Sim-to-Real

Exporting Accurate Actuator Models from MuJoCo URDF for Sim-to-Real Transfer

Rafael Tran January 14, 2026 Research Blog

The first time you run a policy trained entirely in MuJoCo on real hardware, you'll notice the gap. The sim looks smooth. The hardware does something different — sometimes slightly, sometimes dramatically. That gap isn't random noise. It's a systematic consequence of how MuJoCo's actuator model diverges from what your physical actuators actually do. Closing it requires methodical work at the model level before any RL training begins, not just domain randomization applied afterward.

What MuJoCo's Default Actuator Model Gets Wrong

MuJoCo's default joint actuator is a torque source with a gear ratio applied to a motor model.
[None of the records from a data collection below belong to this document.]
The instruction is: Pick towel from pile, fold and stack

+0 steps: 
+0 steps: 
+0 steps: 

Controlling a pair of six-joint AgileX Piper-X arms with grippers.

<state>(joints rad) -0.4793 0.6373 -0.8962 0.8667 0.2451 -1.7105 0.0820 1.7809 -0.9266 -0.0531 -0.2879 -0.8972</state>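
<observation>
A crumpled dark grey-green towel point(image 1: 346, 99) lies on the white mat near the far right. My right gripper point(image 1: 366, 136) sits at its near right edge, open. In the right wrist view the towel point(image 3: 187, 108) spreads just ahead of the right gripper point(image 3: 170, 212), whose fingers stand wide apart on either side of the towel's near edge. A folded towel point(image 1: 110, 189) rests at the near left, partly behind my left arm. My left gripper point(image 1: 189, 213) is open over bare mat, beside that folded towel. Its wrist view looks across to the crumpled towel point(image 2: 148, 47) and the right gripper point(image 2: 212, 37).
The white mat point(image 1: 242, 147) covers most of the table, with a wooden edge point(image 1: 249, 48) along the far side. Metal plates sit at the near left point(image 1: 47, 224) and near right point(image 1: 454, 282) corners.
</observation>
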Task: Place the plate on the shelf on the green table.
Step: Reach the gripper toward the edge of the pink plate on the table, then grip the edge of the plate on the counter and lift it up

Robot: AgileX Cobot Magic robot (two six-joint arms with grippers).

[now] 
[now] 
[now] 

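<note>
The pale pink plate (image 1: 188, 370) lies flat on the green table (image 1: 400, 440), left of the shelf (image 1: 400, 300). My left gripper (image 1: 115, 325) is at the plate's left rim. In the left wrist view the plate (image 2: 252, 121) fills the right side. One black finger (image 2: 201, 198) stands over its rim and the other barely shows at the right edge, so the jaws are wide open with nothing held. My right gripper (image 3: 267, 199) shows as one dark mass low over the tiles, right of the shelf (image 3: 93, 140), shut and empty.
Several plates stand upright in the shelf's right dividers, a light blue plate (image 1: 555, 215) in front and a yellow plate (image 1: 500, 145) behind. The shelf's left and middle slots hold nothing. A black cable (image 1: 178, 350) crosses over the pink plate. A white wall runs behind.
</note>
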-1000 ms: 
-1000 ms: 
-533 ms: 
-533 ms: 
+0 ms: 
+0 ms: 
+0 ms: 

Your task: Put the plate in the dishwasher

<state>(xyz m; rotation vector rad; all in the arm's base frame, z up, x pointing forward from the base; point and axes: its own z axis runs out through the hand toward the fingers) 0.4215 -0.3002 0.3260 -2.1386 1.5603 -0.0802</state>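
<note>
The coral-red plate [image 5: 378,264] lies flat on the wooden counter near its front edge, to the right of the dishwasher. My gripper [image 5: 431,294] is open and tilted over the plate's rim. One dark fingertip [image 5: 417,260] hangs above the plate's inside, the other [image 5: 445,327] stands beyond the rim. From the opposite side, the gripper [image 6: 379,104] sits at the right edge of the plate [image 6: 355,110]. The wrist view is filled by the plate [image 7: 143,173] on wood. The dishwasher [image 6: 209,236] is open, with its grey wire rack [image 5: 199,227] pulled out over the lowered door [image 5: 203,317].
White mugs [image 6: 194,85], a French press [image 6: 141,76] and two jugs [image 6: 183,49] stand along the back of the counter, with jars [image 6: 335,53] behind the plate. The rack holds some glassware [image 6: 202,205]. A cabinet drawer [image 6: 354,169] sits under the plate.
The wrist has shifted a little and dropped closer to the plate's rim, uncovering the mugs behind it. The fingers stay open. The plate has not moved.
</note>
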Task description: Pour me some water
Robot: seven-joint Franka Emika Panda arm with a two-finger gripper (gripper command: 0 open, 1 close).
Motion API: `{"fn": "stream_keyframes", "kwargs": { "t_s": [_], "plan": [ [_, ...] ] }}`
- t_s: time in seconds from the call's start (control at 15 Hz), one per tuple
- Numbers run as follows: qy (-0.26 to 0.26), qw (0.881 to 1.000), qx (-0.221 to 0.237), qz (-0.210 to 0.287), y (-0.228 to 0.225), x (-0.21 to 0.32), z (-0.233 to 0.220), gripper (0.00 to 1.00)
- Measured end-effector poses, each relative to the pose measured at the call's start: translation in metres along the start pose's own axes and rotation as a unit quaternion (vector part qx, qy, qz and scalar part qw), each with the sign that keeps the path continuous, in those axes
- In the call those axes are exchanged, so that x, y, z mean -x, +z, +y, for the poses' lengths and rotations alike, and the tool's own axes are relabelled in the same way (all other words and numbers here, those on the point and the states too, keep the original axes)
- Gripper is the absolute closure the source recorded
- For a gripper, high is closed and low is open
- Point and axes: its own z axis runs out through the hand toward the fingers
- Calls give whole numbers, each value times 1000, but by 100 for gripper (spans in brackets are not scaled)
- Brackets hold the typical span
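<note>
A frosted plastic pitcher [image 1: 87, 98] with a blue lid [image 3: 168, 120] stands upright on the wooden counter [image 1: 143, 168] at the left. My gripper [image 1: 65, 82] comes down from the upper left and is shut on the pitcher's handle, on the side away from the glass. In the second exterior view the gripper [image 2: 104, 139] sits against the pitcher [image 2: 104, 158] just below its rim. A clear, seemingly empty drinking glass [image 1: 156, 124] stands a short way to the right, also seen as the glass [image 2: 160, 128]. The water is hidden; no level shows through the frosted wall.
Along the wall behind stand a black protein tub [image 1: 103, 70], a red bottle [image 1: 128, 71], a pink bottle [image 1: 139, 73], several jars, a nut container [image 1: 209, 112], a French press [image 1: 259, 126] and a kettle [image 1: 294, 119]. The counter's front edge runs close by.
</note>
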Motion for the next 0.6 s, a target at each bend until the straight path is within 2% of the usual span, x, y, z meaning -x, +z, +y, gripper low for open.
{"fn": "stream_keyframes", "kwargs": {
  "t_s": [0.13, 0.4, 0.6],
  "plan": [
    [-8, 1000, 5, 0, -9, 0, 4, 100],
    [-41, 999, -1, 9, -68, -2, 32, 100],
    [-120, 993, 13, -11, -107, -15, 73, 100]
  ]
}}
Out of the box, it models the motor as producing torque proportional to the control signal, with optional armature inertia (the armature parameter) and optional joint-level damping. That's a reasonable approximation for some actuator types. It misses several things that matter greatly for strain-wave gearbox actuators:

Gearbox compliance: Strain-wave gearboxes have measurable torsional compliance (spring constant on the order of 1000–5000 Nm/rad depending on size). MuJoCo's default model treats the gearbox as a rigid connection. This matters most during contact events and load reversals.
Gearbox damping: The strain-wave flexspline introduces viscous friction that is load-dependent and not well captured by a constant damping coefficient at the joint level.
Motor inertia: The armature parameter captures rotor inertia but it must be set correctly. Typical values for the motors we use are 0.00015–0.0003 kg·m² before the gear ratio scaling. With an 80:1 reduction, the reflected inertia at the output is non-trivial and affects the dynamic response during fast transitions.
Velocity-dependent friction: Stiction and Coulomb friction at the gearbox output are not symmetric and are poorly approximated by MuJoCo's built-in friction models.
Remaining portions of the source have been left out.